_Work request_
Your answer must consist of exactly the lines below, starting with the line with "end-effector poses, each" and going on through the line with "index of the", and nothing else.

_Data shown_

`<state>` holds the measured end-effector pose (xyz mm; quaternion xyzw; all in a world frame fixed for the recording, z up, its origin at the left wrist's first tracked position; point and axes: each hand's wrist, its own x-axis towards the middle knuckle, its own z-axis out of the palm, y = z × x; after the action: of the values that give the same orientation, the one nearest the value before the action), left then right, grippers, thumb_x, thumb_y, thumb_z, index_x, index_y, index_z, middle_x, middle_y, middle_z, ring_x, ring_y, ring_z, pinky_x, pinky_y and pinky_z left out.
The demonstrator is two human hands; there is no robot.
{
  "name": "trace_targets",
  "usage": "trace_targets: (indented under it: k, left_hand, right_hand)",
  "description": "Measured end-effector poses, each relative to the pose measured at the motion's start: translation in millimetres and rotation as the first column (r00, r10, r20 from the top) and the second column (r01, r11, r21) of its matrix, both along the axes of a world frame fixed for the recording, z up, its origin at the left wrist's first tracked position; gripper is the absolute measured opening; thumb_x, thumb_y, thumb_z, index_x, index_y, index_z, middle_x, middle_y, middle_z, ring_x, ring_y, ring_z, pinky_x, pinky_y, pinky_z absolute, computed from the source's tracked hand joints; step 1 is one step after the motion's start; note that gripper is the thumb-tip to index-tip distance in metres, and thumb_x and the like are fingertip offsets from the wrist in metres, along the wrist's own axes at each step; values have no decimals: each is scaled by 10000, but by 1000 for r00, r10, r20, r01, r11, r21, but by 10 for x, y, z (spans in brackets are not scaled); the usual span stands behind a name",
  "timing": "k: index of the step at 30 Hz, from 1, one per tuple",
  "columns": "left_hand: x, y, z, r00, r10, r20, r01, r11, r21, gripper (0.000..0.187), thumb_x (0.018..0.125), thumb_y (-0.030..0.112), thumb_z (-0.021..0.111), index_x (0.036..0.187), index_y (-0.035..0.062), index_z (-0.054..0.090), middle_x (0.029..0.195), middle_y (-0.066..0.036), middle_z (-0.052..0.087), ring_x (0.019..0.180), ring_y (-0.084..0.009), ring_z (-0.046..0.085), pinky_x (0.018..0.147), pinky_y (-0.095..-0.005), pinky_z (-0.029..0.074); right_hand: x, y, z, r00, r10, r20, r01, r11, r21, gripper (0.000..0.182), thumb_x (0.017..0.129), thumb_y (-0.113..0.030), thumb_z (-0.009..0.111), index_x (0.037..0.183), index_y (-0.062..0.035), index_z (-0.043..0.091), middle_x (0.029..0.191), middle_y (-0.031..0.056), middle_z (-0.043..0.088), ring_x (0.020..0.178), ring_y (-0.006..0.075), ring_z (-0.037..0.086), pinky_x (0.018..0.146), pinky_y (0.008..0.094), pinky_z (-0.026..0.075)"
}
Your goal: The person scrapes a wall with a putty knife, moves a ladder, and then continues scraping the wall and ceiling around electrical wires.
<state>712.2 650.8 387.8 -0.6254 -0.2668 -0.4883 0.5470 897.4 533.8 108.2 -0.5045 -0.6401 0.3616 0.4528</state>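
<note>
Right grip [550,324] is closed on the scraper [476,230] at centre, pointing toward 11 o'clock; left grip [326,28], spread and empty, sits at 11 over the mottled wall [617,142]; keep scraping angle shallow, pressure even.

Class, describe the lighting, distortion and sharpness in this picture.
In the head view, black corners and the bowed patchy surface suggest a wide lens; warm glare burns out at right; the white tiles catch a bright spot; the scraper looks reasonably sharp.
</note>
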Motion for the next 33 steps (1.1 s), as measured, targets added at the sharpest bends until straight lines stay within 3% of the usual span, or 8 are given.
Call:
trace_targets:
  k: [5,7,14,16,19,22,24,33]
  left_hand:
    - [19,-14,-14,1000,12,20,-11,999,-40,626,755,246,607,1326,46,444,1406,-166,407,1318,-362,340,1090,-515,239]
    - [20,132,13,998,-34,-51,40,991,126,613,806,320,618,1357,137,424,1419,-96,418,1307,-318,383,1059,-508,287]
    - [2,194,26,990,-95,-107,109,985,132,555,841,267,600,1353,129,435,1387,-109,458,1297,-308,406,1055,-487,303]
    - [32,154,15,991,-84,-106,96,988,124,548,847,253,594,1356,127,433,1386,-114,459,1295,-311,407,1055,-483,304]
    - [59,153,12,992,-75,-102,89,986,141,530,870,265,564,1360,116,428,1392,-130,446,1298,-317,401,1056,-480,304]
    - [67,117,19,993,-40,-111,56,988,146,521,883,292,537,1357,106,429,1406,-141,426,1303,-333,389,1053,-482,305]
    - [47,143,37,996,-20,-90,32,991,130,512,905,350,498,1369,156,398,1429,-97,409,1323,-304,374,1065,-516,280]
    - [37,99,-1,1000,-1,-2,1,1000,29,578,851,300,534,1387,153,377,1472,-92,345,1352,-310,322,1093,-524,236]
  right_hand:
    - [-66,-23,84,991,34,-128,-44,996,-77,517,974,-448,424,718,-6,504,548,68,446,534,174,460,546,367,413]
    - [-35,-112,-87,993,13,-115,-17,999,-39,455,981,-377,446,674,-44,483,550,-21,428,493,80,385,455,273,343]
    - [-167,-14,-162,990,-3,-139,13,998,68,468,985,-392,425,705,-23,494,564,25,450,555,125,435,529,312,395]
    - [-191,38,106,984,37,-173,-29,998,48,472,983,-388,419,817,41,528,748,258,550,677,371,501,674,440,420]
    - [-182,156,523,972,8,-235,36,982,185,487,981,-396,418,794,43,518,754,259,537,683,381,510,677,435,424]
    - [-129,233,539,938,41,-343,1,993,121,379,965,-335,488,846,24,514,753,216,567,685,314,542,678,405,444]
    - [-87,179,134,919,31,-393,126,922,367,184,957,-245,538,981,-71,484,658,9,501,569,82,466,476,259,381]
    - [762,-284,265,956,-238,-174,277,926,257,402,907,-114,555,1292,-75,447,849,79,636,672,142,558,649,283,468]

_Task response_
  "description": "Measured end-effector poses, each relative to the pose measured at the motion's start: translation in millimetres and rotation as the first column (r00, r10, r20 from the top) and the second column (r01, r11, r21) of its matrix, both along the axes of a world frame fixed for the recording, z up, its origin at the left wrist's first tracked position; gripper is the absolute measured opening; thumb_x, thumb_y, thumb_z, index_x, index_y, index_z, middle_x, middle_y, middle_z, ring_x, ring_y, ring_z, pinky_x, pinky_y, pinky_z absolute, computed from the source's tracked hand joints; step 1 is one step after the motion's start; note that gripper is the thumb-tip to index-tip distance in metres, and thumb_x and the like are fingertip offsets from the wrist in metres, along the wrist's own axes at each step; values have no decimals: each is scaled by 10000, but by 1000 for r00, r10, r20, r01, r11, r21, but by 10 for x, y, z (spans in brackets are not scaled); the usual span stands behind a name",
  "timing": "k: index of the step at 30 Hz, from 1, one per tuple",

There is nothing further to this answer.